Однажды я не мог не писать и написал книгу.
Она похожа по стилю на мои рассказы, но первая моя книга менее автобиографична и с более сжатым повествованием.
Она получилась как заархивированный документ.
Состояла из пары десятков страниц, и для придания хоть какого-то объёма я украсил её гравюрами Франсиско Гойи из его «Капричос», указав его в качестве иллюстратора своей книги.
Верстальщик был профессиональным. (Саша, спасибо тебе!) Чуть позже, перешагнув через мелочные вёрстки, он будет выигрывать дизайнерские конкурсы, к Артемию Лебедеву будет ездить в Москву за призами.
Корректора не было, я доверился Ворду. Ошибки остались, да-да, но это, на мой взгляд, только добавляло автобиографичности повествованию от первого лица.
Я отпечатал за свой счёт 100 экз. в мягкой обложке на скрепке и раздал за какие-то несколько лет самым близким друзьям. Среди них встречались персонажи той книги.

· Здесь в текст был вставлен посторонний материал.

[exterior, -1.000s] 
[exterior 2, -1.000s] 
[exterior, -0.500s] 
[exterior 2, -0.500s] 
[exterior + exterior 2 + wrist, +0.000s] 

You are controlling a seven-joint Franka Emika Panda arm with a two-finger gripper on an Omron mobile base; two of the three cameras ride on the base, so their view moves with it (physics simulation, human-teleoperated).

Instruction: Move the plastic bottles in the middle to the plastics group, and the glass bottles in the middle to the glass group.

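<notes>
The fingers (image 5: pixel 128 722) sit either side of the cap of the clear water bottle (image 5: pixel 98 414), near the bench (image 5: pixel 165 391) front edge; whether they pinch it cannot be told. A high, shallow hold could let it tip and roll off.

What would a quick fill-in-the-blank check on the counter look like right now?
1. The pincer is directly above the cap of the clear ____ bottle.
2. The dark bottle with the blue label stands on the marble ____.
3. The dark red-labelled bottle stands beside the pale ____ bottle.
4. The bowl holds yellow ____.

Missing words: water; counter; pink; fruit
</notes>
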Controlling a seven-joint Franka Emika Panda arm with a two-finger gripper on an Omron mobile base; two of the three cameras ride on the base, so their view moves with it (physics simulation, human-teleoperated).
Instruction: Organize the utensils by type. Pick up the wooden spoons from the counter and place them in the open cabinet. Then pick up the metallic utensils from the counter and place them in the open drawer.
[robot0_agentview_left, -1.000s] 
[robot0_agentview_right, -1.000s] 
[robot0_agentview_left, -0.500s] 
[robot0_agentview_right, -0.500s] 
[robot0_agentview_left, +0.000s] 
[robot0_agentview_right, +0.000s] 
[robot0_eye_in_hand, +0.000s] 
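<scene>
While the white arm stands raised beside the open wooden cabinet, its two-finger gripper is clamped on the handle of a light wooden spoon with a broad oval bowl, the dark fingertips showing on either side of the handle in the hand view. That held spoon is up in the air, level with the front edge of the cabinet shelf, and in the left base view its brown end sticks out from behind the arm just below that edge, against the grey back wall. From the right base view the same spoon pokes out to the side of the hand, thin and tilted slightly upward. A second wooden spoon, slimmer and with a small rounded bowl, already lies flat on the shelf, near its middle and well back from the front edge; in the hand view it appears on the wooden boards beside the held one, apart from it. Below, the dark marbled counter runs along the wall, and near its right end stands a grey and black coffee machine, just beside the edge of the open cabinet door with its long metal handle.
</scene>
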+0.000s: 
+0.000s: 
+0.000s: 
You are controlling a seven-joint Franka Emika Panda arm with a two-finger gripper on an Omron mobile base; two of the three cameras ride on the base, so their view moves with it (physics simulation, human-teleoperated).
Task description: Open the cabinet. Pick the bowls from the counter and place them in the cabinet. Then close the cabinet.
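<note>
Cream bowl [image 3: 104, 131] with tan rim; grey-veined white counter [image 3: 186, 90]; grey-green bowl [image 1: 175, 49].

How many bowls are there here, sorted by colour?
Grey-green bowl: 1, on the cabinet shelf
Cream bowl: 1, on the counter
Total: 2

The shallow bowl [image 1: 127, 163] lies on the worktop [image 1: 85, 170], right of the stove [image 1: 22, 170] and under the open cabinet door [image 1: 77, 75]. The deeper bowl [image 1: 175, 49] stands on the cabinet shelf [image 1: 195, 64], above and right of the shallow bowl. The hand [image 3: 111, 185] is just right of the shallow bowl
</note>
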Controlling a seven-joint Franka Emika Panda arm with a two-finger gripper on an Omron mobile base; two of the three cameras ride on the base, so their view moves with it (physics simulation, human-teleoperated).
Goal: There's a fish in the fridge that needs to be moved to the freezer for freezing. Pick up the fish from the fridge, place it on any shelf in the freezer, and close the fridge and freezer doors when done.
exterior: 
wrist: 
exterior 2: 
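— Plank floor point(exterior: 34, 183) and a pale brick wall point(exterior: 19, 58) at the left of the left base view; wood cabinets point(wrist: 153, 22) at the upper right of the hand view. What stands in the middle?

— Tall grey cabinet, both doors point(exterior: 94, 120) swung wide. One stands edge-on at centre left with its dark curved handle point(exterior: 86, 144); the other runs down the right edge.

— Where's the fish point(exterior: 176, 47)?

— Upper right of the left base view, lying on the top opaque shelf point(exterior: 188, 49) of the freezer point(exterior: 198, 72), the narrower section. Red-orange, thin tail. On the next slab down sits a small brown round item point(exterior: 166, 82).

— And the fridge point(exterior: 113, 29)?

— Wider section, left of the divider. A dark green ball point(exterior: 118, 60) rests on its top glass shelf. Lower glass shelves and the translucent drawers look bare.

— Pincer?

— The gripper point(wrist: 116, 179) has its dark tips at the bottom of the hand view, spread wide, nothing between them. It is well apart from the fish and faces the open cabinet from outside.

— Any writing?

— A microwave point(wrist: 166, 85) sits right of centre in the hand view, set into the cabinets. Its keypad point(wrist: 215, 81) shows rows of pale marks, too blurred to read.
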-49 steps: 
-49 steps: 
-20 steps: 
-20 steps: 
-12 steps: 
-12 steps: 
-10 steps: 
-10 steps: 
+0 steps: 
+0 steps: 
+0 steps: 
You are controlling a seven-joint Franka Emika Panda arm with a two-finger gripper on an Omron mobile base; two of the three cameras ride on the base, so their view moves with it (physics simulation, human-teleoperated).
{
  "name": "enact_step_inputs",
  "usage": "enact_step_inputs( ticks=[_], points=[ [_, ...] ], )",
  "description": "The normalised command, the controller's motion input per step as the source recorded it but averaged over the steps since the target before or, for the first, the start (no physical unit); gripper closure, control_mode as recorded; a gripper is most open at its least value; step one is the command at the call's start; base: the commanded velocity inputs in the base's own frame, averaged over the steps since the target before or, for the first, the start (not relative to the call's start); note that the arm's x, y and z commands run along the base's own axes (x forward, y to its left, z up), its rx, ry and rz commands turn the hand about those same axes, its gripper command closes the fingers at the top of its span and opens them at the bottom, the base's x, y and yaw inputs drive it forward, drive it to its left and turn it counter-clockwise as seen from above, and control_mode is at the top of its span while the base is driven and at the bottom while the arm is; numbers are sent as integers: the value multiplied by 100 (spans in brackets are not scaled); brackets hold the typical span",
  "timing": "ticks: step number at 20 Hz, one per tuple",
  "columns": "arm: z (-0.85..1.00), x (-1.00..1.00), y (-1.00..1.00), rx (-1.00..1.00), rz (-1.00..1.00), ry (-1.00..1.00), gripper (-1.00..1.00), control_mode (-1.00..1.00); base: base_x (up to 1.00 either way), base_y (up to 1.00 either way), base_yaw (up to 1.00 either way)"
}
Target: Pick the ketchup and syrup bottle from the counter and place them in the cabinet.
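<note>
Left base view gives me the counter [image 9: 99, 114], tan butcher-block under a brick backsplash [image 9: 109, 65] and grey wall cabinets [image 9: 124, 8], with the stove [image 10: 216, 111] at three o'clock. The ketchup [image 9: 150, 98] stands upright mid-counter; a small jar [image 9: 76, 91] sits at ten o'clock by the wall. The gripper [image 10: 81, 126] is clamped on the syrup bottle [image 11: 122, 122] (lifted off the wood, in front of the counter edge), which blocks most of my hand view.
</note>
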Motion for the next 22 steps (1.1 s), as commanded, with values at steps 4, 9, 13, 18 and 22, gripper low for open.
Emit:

У меня её нет, не осталось, и если бы не обстоятельство, изложенное ниже, я бы её переписал.
Я понял, что написал что-то стоящее, как только раздал первый экземпляр.
Во всяком случае, стоящее слезы, слёз моей первой читательницы, получившей от меня книгу по дороге из типографии домой.
Мы встретились на Техноложке, я отдал книжку с Гойей на обложке и уехал в своё Купчино. Она скоро позвонила сказать, что прочла, и расплакалась в трубку.
Книжка понравилась многим, поэтому, когда мне позвонил один мой бывший работодатель и по-приятельски попросил съездить в Москву с поручением, я сразу согласился и взял с собой пару свежих экземпляров своей книги.
Поручение было по работе и оплачиваемым, но пустяковым.
Рано утром в Москве мне нужно было доставить небольшой пакет по указанному адресу, что я и сделал.
А до обратного ночного поезда я решил провести время в Москве.
Я никого тогда не знал в этом городе, но помнил наизусть пару адресов, и я пошёл на квартиру Булгакова.
Решил сводить свою книгу в место создания другой.
Музей был ещё недолго закрыт, пришлось ждать, зато я вошёл в него в то утро первым и единственным, как и люблю.
Каких-то экспонатов было немного, я не почувствовал там Булгакова и вскорости ушёл.
Отправился пешком на Патриаршие пруды.
В этом рассказе нельзя лукавить, тут и так его будет предостаточно, поэтому буду называть всё своими именами. По дороге я взял коньяк, понимая, что пить захочется, а абрикосовой тёплой мне там уже вряд ли кто предложит!
Как я и предполагал, пёстрой будочки с надписью «Пиво и воды» на месте не оказалось. На Патриарших, видимо, из-за раннего часа не было ни души.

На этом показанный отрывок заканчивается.